__Work request__
Copy each line of the entries that contains the word "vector".

=== Extracted material ===

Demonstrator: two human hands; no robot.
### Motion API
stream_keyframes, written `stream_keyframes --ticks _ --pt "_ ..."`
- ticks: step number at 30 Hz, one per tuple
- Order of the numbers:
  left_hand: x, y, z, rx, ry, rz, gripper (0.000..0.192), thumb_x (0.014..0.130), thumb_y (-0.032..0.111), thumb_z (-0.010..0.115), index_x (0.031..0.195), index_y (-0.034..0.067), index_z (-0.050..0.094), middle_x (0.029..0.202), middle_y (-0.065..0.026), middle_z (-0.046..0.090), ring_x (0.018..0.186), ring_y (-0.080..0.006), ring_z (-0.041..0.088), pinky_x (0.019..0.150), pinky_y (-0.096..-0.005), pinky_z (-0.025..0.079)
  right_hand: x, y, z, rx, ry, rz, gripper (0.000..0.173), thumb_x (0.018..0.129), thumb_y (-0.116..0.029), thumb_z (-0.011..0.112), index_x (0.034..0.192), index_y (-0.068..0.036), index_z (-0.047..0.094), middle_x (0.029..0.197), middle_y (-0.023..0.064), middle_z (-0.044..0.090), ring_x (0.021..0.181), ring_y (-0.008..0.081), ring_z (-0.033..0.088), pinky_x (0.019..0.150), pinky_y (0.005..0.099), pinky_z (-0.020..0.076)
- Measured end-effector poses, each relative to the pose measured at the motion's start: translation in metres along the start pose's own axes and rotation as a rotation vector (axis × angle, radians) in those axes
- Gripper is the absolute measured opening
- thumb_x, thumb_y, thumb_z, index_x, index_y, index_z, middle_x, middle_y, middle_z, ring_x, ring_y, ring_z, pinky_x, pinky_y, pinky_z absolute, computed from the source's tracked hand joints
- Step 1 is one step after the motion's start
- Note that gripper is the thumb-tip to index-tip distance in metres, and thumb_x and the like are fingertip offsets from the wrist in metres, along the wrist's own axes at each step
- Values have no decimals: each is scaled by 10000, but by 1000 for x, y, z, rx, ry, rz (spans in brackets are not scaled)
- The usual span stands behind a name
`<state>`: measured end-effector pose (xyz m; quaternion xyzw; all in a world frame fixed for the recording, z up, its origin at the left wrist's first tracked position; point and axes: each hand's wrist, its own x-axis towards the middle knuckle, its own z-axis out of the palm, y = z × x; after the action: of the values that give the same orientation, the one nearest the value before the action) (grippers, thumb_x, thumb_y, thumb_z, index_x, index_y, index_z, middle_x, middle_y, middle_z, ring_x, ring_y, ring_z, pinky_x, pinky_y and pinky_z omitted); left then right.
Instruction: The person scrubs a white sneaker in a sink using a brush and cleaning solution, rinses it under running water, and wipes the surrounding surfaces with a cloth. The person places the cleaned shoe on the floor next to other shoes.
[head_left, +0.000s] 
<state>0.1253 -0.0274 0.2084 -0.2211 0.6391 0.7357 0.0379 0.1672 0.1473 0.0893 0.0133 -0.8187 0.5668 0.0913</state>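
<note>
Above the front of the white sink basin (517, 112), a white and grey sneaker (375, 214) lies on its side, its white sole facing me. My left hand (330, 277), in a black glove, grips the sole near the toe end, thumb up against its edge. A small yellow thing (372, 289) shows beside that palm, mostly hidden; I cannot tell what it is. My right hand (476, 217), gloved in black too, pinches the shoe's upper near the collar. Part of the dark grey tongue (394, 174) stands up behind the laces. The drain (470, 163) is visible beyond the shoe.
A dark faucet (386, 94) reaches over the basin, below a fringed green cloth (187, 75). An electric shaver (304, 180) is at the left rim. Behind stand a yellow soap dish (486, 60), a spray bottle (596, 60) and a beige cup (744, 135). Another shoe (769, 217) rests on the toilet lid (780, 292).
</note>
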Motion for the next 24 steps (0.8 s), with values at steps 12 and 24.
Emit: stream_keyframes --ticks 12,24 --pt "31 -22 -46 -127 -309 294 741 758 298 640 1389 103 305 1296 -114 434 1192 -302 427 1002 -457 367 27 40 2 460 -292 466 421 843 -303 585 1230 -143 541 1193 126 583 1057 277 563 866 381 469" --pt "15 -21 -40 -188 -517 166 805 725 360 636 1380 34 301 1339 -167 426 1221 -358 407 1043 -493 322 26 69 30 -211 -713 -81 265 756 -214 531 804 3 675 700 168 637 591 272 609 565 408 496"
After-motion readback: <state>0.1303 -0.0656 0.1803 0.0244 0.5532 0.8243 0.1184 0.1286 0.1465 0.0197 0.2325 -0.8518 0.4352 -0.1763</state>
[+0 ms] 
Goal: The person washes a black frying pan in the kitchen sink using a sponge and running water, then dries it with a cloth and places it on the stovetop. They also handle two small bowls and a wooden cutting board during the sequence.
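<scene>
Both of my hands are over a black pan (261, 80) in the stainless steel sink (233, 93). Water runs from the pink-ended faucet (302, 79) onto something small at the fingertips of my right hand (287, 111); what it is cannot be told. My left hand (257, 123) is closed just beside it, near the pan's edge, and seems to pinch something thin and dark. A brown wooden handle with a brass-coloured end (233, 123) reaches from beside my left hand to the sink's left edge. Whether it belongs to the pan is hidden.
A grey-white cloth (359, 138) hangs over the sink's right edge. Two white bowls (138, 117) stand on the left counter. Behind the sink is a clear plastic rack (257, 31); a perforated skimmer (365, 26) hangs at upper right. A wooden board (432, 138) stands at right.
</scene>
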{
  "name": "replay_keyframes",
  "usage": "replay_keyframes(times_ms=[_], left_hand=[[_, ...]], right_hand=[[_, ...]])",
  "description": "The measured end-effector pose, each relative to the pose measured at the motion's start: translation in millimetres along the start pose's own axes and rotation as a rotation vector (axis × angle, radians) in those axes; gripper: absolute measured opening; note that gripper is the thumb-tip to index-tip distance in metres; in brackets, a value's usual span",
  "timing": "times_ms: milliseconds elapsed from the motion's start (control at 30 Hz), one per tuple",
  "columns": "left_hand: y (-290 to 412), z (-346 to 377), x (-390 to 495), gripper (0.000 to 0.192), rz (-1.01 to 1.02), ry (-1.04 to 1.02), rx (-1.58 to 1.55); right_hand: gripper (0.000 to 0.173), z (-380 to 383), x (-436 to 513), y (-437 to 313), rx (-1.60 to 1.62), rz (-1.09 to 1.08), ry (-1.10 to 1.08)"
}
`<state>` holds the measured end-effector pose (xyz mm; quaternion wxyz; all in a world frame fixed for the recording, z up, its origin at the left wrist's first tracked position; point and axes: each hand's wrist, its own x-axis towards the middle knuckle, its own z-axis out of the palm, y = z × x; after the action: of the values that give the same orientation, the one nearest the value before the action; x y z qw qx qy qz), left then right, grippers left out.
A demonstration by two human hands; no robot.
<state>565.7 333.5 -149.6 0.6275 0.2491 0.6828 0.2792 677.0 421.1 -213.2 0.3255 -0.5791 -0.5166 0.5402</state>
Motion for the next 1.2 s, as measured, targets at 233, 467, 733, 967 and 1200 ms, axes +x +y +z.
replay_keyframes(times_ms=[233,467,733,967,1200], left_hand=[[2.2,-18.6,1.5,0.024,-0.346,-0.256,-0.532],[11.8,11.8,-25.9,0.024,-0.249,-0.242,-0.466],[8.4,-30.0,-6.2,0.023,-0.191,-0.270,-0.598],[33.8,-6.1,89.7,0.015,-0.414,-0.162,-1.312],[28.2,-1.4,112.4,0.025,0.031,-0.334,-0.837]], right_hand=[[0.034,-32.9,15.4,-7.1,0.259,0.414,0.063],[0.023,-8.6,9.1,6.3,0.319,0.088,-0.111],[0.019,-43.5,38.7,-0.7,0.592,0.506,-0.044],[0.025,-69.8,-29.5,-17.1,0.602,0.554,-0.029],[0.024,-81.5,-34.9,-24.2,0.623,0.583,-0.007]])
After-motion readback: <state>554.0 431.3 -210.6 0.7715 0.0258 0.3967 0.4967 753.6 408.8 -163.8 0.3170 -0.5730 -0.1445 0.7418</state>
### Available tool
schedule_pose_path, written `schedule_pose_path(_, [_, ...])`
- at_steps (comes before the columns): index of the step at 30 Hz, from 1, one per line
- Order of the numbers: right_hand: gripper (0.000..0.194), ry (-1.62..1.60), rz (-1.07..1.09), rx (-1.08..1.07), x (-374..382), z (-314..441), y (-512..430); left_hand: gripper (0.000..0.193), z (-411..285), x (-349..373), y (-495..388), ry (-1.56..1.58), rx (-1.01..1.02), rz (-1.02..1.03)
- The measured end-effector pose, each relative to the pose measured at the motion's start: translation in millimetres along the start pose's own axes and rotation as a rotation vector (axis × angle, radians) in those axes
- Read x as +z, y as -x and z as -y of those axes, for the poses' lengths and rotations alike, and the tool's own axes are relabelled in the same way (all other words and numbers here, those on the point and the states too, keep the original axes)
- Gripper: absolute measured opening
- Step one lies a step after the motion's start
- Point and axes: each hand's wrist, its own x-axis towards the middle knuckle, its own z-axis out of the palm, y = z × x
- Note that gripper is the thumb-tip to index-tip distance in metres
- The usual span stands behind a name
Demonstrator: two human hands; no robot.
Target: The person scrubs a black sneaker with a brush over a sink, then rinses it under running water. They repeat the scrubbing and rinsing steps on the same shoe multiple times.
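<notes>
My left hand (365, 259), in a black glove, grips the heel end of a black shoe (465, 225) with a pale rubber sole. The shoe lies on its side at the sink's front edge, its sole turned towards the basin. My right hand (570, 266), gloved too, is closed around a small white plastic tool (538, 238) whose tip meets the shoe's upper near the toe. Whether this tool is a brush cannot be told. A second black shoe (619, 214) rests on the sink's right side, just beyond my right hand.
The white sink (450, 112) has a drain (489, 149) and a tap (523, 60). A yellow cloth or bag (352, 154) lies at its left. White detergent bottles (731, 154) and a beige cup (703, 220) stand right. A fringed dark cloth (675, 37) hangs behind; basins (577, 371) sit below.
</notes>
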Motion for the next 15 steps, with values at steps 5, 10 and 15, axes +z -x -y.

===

__Completed exercise__
- Measured end-effector poses, each relative to the pose measured at the motion's start: translation in metres along the start pose's own axes and rotation as a rotation vector (axis × angle, radians) in those axes
  "description": "The measured end-effector pose, each relative to the pose measured at the motion's start: translation in millimetres along the start pose's own axes and rotation as a rotation vector (axis × angle, radians) in those axes; gripper: absolute measured opening; note that gripper is the thumb-tip to index-tip distance in metres; in brackets, a value's usual span",
- The measured end-effector pose, each relative to the pose measured at the motion's start: translation in millimetres along the start pose's own axes and rotation as a rotation vector (axis × angle, radians) in those axes

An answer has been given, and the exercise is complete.